__WORK TASK__. The complete listing goes into the output exactly, without its pictures.

····················

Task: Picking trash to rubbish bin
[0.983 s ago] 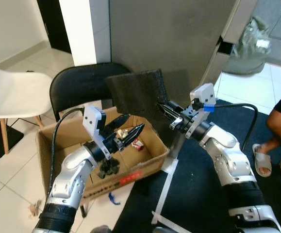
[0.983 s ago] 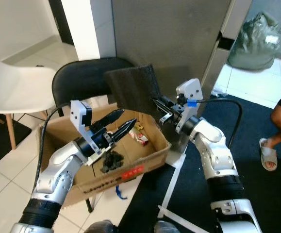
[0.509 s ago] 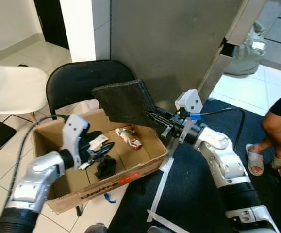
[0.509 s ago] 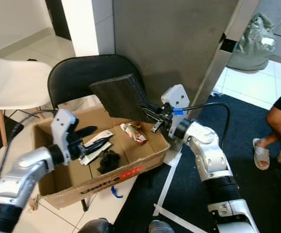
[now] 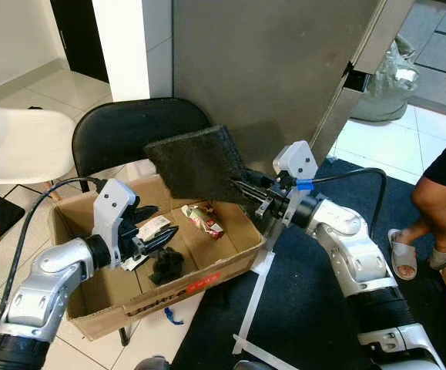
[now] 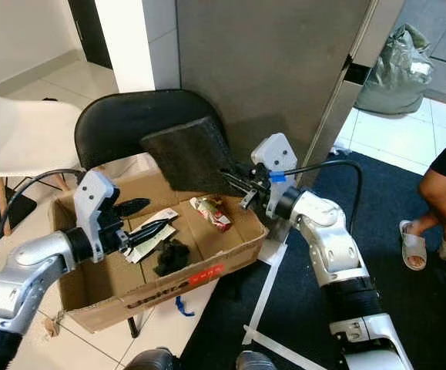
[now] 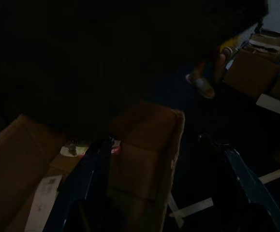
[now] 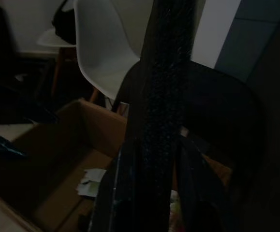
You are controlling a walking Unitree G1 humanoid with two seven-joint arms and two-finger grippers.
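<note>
Starting from the robot's left side, a white chair [image 5: 15, 146] stood on the tiled floor [image 5: 22, 89], and beside it a black chair [image 5: 134, 135] stood behind an open cardboard box [image 5: 207, 277]. The left gripper [image 5: 155, 228] was inside the left part of this box, just above its bottom, and its two black fingers [image 6: 149, 227] were spread moderately apart with nothing between them. A flat white paper piece [image 6: 155, 223] lay on the box floor directly under and beside these fingers; whether they touched it I could not tell. Near it, toward the front wall of the box, lay a crumpled black item [image 5: 166, 266], and further to the right a small red and white wrapper [image 5: 201, 219] lay on the box floor. Above the back right part of the box, a dark foam slab [image 5: 199, 163] was held tilted in the air, with its lower right corner clamped in the right gripper [image 5: 246, 193], whose fingers were closed narrowly on the slab's edge. In the right wrist view the slab [image 8: 166, 72] stood edge-on between the two fingers [image 8: 118, 193]. Behind everything rose a grey panel [image 5: 269, 69]. To the far right, a person's leg [image 5: 430, 200] with a sandal [image 5: 400, 250] stood on the dark mat [image 5: 315, 308], and a green bag [image 5: 396, 77] rested on the floor farther back.
</note>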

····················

__SOLUTION FOR THIS EXERCISE__.
Task: Picking trash to rubbish bin
[0.983 s ago] 
[0.983 s ago] 
[0.509 s ago] 
[0.509 s ago] 
[now] 
[now] 
[now] 
[now] 
You are controlling a walking Unitree G1 humanoid with two seven-joint arms and two-finger grippers.
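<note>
Starting from the robot's left side, a white chair [image 5: 15, 146] stood on the tiled floor [image 5: 22, 89], and beside it a black chair [image 5: 134, 135] stood behind an open cardboard box [image 5: 207, 277]. The left gripper [image 5: 155, 228] was inside the left part of this box, just above its bottom, and its two black fingers [image 6: 149, 227] were spread moderately apart with nothing between them. A flat white paper piece [image 6: 155, 223] lay on the box floor directly under and beside these fingers; whether they touched it I could not tell. Near it, toward the front wall of the box, lay a crumpled black item [image 5: 166, 266], and further to the right a small red and white wrapper [image 5: 201, 219] lay on the box floor. Above the back right part of the box, a dark foam slab [image 5: 199, 163] was held tilted in the air, with its lower right corner clamped in the right gripper [image 5: 246, 193], whose fingers were closed narrowly on the slab's edge. In the right wrist view the slab [image 8: 166, 72] stood edge-on between the two fingers [image 8: 118, 193]. Behind everything rose a grey panel [image 5: 269, 69]. To the far right, a person's leg [image 5: 430, 200] with a sandal [image 5: 400, 250] stood on the dark mat [image 5: 315, 308], and a green bag [image 5: 396, 77] rested on the floor farther back.
</note>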

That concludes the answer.